German Foreign Minister Heiko Maas on Sunday lashed out at anti-mask protesters comparing themselves to Nazi victims, accusing them of trivialising the Holocaust and "making a mockery" of the courage shown by resistance fighters.
The harsh words came after a young woman took to the stage at a protest against coronavirus restrictions in Hanover Saturday saying she felt "just like Sophie Scholl", the German student executed by the Nazis in 1943 for her role in the resistance.
A video of the speech has already been viewed more than a million times on social media, with many sharply condemning the speaker.
"Anyone today comparing themselves to Sophie Scholl or Anne Frank is making a mockery of the courage it took to stand up to the Nazis," Maas tweeted.
"It trivialises the Holocaust and shows an unbearable forgetting of history. Nothing connects the corona protests with the resistance fighters. Nothing!"
In the clip, a steward is seen interrupting the woman on stage to hand over his orange high-visibility vest, saying her words amounted to "minimising the Holocaust".
"I'm not working security for such nonsense," he is heard saying before being escorted away.
The young woman, who identified herself as 22-year-old Jana, then bursts into tears before dropping her microphone and leaving the stage.
In another incident last week, an 11-year-old girl addressed an anti-mask demo in the western city of Karlsruhe, likening herself to Jewish teenager Anne Frank because she had had to celebrate her birthday quietly to avoid the neighbours hearing that they had invited friends over.
Frank, whose diary written while in hiding in the Netherlands has been read by millions, died in Bergen-Belsen concentration camp in 1945.
The comparison drew outrage, with Karlsruhe police calling it "inappropriate and tasteless".
Germany has long prided itself on confronting its Nazi past and acknowledging its "eternal responsibility" for the Holocaust, in which six million Jews were murdered.
The far-right AfD party has in recent years however challenged Germany's remembrance culture, with senior figures openly calling for the country to stop atoning for Nazi crimes.

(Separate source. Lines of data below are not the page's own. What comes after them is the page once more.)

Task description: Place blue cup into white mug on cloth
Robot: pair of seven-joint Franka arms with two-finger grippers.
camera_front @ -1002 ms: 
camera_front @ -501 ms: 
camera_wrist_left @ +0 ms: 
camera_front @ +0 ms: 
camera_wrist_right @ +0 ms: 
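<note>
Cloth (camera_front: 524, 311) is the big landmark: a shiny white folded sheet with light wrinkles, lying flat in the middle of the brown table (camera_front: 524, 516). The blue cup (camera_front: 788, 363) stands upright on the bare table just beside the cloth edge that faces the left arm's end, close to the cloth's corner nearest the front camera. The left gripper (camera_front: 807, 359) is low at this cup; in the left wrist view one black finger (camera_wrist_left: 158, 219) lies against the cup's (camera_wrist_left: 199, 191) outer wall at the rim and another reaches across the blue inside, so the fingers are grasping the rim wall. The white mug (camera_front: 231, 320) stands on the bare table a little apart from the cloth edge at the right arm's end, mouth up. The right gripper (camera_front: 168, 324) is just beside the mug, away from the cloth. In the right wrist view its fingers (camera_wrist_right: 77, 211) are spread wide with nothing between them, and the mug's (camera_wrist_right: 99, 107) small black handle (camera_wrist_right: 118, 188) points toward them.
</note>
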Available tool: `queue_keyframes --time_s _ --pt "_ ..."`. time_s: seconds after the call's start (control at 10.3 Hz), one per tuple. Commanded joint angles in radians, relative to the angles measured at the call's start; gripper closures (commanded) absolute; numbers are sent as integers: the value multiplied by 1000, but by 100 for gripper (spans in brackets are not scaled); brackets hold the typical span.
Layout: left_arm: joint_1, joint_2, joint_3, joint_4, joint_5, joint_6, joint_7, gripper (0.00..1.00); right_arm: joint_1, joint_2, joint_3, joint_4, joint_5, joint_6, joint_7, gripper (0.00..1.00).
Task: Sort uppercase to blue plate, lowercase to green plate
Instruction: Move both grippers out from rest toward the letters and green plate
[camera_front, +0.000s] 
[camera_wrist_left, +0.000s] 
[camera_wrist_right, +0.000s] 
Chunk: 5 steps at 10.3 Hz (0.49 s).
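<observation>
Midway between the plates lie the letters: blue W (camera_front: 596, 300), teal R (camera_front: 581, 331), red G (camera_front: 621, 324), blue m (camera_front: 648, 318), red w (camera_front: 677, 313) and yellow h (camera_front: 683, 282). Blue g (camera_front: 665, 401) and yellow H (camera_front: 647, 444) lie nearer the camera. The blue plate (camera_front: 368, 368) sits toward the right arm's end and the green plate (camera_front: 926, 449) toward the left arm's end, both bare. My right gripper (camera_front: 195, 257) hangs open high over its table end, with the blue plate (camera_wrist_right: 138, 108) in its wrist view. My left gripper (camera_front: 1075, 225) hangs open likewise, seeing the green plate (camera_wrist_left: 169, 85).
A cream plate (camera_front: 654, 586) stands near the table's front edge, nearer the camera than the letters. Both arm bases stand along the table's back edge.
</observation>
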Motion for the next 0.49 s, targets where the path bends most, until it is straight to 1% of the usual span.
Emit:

Government measures introduced to halt the spread of the coronavirus have triggered large protests in Germany, drawing in people from the far-left, conspiracy theorists and right-wing extremists who claim the curbs infringe on their civil rights.
Several hundred people gathered in Berlin on Sunday for another protest, a smaller turnout than expected.
Germany's restaurants, bars, leisure and cultural centres have been ordered to close for the month of November to halt a rapid rise in infections, while schools and shops have been allowed to stay open.
With case numbers still hovering at record highs, Chancellor Angela Merkel and the leaders of Germany's 16 states are expected to extend the shutdown or announce even tougher measures at a meeting on Wednesday.
"We've not come as far as we would had liked," Merkel told reporters on Sunday. "We certainly have more left to do" to bring the pandemic under control, she added.